The CBO is a nonpartisan agency, and its latest report expects the consumer price index (CPI) to climb by 6.1 percent this year alone and it also expected (but well shall see) that inflation should start to slow down by next year, but the CBO predicts CPI will continue to rise uncontrollably until the end of 2023 – expected to reach 3.1 percent.
“Can you imagine paying $1 per egg, $12 a dozen?” said Glenn Beck during his radio show, “The Glenn Beck Program,” to his audience. “If you can’t imagine it, wait a few months because this is what is happening.”
The Department of Agriculture (USDA), as Beck points out, has raised the estimated food price forecast from 6.5 to 7.5 percent.
“[This is] the highest predicted change in food costs in well over 40 years,” noted Beck. “The USDA is now warning in their revised May Food Price Outlook that things are grim.”
“Two months ago, USDA had egg inflation at 2.5 or 3.5 [percent] year over year. They’ve moved it from the high of 3.5 [percent] to a forward outlook of 20.5 percent [year over year].”
Grocery store prices are also expected to rise by another seven or eight percent, higher than the initial predictions of five or six percent – the highest grocery prices since 1980, when prices began to rise 8.1 percent year over year.
“There is no reason to think that the forecast will not rise again,” warned Beck. “If you look at the prices at the supermarket, and how it’s increased in the last six months, the USDA is now saying prices will likely double again during the fall.”
During the pandemic, stimulus checks were given to citizens to “help” them make it through the lockdowns – when Joe Biden took office, he gave further stimulus checks and according to the CBO, this is the reason we are now feeling the inflation effects.
The Washington Examiner wrote: “But there’s more, by paying workers not to work, Biden’s COVID stimulus artificially ‘slowed the recovery of labor force participation.’”
Because Joe Biden is a dementia riddled puppet, his plan of raising taxes to “fix” inflation, is only going to make the situation far worse and Biden plans to repeal the 2017 Tax Cuts and Jobs Act, which was passed by the Republicans under the former Trump administration.

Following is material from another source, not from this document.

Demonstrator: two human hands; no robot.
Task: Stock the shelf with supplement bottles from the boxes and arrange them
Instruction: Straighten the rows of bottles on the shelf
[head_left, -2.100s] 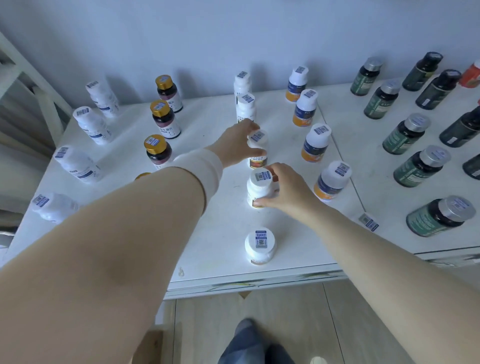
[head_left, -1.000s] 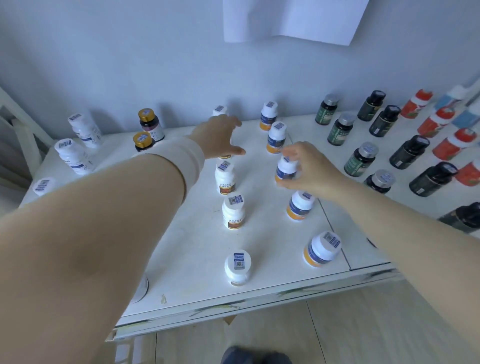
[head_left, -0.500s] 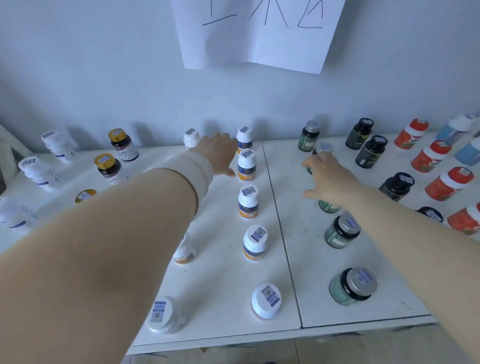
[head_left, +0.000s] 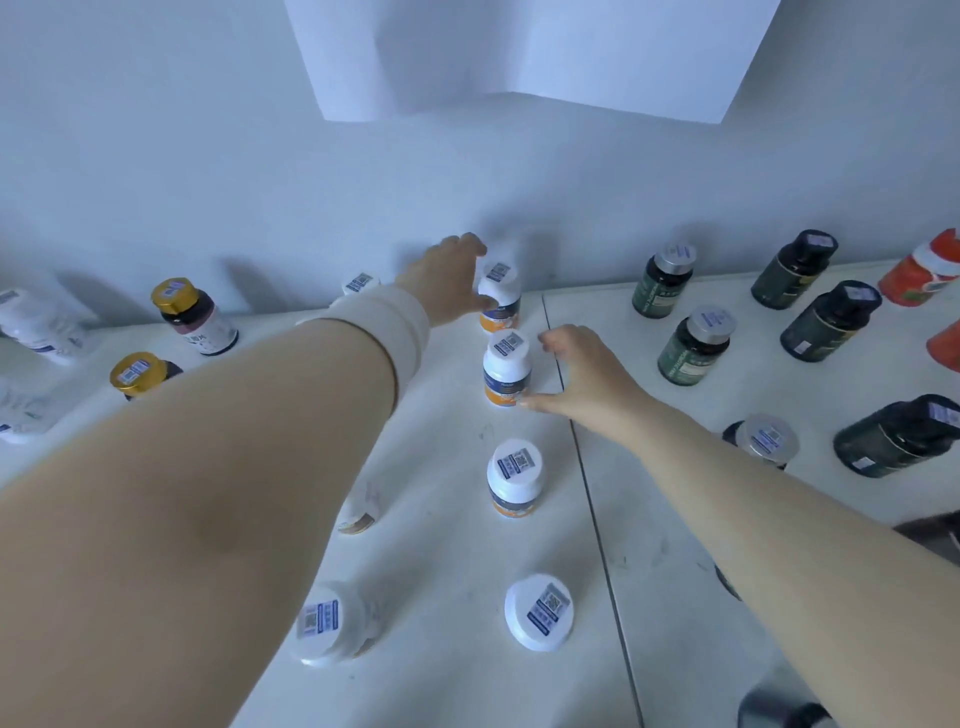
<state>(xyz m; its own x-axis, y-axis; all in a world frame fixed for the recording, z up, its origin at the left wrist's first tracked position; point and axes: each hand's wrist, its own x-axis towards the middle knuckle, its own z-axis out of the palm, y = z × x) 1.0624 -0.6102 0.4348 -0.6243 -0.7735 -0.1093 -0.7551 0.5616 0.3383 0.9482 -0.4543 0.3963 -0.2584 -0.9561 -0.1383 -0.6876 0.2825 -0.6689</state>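
The left hand (head_left: 448, 280) has its fingers curled round the rearmost orange-banded bottle (head_left: 500, 304). The right hand (head_left: 584, 376) lies spread, its thumb touching the second bottle (head_left: 506, 374). Four white-capped bottles line the shelf (head_left: 441, 675) just left of its seam (head_left: 587, 499); three silver-capped green bottles (head_left: 693, 348) stand right of it.

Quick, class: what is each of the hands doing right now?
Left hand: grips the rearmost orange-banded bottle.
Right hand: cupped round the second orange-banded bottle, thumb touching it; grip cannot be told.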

The Democrats claimed that Trump’s bill would somehow deprive the government of tax revenue, but data shows that is not true – in 2017 the federal corporate income tax collections brought in around $297 billion and in 2021, the government was paid $372 billion – a 25 percent increase.
“Far from starving the government … the entire bill had apparently paid for itself, even after controlling for other economic factors that may have played a role,” wrote the Washington Examiner. “The CBO says that even with lower rates, total revenues in 2022 ‘are projected to equal 19.6 percent of the nation’s gross domestic product – the largest annual revenues relative to the size of the economy since 2000.’”
The outlet further noted that axing the tax cuts will do nothing if the government continues to spend how they do.
The government wastes a huge amount of taxpayer money, and it is ironic that they have increased the coffers with hard working Americans blood, sweat and tears – to waste on helping foreign nations with their foreign wars.
American families will be the people who suffer most, not those working in government.